From 1980 to 2000, the U.S. Savings rate went straight down. As we know, the economy and stock market boomed during this time. Did people go bankrupt from lack of savings? No, of course not: They became more productive, they started more businesses, they made more money and they enjoyed the fruit of those riches by spending more. A cycle which fed on itself, leading to more income across the economy. Look at when saving last spiked, in the mid-70s, during the worst recession, until now.

- Myth #2: Inflation is bad

Uncontrolled Zimbabwe-style inflation is bad. Producers that make product today need to know what they are going to charge for it tomorrow. Else production stops. But if inflation was steady and highly predictable, as it has been in our economy for largely forever (except for in the mid 70s) then here are some of the benefits of inflation (as opposed to no inflation or deflation). A) Our goods become more attractive to foreign economies, making our exports go up. B) Consumers wish to buy at cheaper prices today than more expensive prices tomorrow, so our spending goes up. C) The dollar gets a little weaker so a small amount of inflation acts as a way of subtly defaulting on our debt without actually defaulting. D) Tax revenues go up because of "A" and "B", making it also easier to pay down our debt. E) We feel more flush as the value of our assets (houses and stocks) and our income goes up with inflation, even if this is an artificial feeling of being flush.

- Myth #3: Debt is bad

For 4000 years, debt has fueled the growth of any capitalistic economy. Most people reading this have a high percentage of Debt / Assets since we were all able to buy our houses with debt. When interest rates are low and inflation is low (as it is now) it's good to borrow and put the money in real assets. Eventually inflation roars back and those assets have gained considerably in value. The thing that kills capitalism is persistent deflation, as happened in the Depression. Fortunately we have a Fed that learned from the mistakes in that period (See Bernanke's book, "Essays on the Great Depression").

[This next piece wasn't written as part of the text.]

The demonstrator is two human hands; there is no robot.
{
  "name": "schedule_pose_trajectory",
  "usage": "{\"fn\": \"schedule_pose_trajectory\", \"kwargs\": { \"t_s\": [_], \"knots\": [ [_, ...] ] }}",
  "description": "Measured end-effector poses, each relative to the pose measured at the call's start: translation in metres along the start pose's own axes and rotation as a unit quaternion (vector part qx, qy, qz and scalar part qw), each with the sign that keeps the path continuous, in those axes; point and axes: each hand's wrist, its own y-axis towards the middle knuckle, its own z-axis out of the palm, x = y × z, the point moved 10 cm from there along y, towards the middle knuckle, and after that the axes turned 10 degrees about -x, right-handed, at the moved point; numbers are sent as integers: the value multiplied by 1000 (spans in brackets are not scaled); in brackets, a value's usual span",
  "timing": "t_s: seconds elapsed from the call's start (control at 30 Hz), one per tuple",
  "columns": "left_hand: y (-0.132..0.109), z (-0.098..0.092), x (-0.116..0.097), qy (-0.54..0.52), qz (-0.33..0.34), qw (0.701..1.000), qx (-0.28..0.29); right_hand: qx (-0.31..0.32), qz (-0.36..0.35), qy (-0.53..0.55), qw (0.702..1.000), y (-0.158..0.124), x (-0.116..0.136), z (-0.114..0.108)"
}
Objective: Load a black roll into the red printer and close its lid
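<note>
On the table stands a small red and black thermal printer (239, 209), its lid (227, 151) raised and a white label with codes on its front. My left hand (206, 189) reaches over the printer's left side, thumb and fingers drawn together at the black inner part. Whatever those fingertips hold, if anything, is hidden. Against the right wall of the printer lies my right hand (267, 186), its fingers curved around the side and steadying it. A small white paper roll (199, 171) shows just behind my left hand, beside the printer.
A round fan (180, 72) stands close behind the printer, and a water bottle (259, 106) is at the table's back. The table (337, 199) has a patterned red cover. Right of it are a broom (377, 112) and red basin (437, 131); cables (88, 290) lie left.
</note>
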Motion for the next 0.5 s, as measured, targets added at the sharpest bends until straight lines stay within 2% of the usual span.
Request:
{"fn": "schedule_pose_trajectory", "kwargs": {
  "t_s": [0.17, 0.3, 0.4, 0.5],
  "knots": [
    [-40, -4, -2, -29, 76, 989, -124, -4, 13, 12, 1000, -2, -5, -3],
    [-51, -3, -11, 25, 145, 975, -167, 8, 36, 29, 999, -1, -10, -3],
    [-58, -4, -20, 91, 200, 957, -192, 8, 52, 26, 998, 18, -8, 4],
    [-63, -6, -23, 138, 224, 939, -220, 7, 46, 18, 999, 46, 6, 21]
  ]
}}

- Myth #4: Mark to market accounting is good

The economy began to spiral down in November, 2007 with the advent of FAS 157, the accounting rule requiring banks to mark their debt to market rather than to a more subjective notion of fair value. Admittedly, the banks had abused that subjectivity. But here is a simple example of why mark to market in illiquid asset classes could be bad: Let's say your neighbor buys a house for $300,000 and his house is very similar to yours. Let's say two years later he gets a divorce and now he has to sell his house in a fire sale and can only get $200,000. Did your house really just go down in value to $200,000? No, of course not. But that's where all the banks would have to mark your house now according to FAS 157. And if enough houses get marked down like that then suddenly the banks assets are not high enough according to regulatory standards and the bank fails.

- Myth #5: Unemployment is bad

The other day I was at a restaurant and it took 20 minutes for the waiter to get me my water. That guy should be fired. Or my lawyer's assistant forgot to give my lawyer a message from me. She should be fired. For years, because the economy was moving up, that waiter and that assistant were not fired. Companies couldn't fire them because they were either afraid to (I've managed hundreds of people - it's hard to fire people. You feel bad afterwards) or because they would be too short-handed if they did. Well, that period is over. The "Great Recession" has given employers the excuse they need to fire everyone ("sorry, it's the recession"). Consequently, productivity has shot up considerably. This is a good thing that will have long-term positive effects on the economy. And as businesses replenish their inventories, companies will be forced to hire good people to help them create those inventories.

I'm excited. The next phase of this economic cycle is beginning and my gut tells me we're going to be pleasantly surprised at the outcomes. What myths am I missing?